= Beginning of Section =

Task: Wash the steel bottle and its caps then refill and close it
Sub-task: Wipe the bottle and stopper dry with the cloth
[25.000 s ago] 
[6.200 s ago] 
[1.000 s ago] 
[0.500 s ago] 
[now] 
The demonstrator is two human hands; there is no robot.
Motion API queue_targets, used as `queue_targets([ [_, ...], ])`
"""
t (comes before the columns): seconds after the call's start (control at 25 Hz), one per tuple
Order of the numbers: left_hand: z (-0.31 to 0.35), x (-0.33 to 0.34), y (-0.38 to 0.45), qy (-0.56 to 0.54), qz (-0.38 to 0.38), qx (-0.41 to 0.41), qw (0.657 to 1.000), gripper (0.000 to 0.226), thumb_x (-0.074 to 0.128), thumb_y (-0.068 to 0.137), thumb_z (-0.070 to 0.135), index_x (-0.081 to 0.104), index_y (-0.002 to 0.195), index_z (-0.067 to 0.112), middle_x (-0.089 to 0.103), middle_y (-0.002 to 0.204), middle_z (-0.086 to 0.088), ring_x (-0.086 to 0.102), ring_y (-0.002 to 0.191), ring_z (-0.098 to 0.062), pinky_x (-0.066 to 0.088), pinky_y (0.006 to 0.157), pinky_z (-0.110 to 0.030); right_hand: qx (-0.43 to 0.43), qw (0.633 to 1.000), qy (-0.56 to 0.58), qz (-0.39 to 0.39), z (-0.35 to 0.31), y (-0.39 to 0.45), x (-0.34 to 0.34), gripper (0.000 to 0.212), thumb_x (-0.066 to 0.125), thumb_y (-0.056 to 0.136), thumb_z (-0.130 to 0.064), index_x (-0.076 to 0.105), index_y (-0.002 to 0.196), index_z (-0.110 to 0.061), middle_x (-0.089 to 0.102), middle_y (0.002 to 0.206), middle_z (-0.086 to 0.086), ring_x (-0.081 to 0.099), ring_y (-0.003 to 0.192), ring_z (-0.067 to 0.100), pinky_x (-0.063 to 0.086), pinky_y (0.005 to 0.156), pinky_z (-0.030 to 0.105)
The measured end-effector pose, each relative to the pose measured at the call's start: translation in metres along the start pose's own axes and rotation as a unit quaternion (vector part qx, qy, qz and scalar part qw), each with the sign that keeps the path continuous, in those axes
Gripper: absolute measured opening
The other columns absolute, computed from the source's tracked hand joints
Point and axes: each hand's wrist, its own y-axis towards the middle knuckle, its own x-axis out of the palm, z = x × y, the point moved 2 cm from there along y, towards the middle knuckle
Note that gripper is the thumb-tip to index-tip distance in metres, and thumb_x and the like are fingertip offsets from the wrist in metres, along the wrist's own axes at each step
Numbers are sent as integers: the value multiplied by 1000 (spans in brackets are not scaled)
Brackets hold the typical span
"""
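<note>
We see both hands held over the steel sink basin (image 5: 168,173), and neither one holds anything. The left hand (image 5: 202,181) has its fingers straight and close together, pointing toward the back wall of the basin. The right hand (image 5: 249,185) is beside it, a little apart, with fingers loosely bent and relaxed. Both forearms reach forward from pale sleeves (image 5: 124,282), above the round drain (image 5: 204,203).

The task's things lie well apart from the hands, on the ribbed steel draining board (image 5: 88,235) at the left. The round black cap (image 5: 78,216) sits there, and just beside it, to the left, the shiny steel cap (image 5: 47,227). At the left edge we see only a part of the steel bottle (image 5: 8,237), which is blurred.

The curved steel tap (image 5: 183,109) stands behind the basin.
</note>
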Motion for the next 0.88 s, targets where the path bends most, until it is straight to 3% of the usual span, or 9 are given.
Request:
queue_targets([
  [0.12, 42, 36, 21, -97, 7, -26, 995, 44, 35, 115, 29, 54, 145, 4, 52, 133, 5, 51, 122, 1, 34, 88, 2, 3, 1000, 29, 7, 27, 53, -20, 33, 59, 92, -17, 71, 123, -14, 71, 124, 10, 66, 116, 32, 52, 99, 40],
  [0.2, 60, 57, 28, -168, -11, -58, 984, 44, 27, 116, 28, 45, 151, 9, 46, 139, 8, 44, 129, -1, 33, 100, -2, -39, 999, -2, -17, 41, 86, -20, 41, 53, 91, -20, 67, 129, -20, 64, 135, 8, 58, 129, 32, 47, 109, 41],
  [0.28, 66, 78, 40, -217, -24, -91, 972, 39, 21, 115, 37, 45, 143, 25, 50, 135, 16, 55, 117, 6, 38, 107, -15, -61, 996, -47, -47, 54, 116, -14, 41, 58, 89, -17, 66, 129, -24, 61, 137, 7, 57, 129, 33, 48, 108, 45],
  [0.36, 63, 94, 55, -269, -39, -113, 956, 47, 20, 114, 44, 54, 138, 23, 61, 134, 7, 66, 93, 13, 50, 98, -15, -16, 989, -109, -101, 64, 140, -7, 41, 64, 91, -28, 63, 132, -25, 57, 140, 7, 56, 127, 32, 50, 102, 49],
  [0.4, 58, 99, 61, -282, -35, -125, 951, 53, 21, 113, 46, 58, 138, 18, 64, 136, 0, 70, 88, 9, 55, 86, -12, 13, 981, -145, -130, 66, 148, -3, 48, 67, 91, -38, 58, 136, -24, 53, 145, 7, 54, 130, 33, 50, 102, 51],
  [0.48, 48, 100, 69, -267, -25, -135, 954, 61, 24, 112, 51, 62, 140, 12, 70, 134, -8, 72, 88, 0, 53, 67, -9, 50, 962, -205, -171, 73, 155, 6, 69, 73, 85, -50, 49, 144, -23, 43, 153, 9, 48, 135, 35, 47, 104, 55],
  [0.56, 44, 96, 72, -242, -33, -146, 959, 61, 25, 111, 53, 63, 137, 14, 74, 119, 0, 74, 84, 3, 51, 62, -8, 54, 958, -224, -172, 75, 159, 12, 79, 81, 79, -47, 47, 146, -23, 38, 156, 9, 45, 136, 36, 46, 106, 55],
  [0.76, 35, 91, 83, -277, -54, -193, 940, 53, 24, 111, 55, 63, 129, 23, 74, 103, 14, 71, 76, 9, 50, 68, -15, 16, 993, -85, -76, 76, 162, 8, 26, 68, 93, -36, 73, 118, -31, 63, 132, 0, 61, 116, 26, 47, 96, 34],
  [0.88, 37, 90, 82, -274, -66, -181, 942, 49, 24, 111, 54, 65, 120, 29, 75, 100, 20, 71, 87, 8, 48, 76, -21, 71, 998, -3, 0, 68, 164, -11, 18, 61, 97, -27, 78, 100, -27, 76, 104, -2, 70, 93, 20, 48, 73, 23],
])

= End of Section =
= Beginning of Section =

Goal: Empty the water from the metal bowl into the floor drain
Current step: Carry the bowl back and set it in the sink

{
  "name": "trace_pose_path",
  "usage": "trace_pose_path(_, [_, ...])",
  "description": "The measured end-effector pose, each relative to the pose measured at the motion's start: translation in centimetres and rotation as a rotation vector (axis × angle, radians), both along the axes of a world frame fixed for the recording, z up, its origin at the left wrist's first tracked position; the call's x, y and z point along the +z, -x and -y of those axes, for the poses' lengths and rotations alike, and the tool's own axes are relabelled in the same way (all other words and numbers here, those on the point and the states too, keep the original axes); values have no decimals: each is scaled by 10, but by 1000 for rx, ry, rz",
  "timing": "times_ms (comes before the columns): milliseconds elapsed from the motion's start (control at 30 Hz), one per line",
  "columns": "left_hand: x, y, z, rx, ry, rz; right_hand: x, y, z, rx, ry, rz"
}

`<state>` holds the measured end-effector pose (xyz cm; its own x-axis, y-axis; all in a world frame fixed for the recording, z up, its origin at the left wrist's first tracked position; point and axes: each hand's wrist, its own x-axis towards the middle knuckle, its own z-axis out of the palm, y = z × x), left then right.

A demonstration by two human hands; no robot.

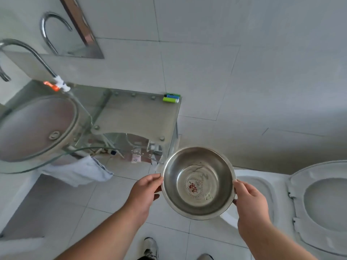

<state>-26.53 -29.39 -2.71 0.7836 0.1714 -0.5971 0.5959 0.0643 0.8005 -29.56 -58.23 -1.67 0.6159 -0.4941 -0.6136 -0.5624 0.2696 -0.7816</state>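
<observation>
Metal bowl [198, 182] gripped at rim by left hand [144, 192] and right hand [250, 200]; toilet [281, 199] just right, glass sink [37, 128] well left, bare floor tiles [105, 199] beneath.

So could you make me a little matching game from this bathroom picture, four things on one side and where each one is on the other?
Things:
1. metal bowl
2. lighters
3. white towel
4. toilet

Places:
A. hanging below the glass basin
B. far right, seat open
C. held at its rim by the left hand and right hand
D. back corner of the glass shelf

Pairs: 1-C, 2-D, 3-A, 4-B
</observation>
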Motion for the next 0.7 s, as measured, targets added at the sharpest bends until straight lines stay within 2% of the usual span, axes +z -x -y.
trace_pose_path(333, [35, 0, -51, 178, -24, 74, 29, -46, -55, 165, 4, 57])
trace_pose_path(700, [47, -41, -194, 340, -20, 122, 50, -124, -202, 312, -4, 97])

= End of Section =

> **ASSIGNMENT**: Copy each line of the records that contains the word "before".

> **ANSWER SECTION**:
t (comes before the columns): seconds after the call's start (control at 25 Hz), one per tuple
  "timing": "times_ms (comes before the columns): milliseconds elapsed from the motion's start (control at 30 Hz), one per line",

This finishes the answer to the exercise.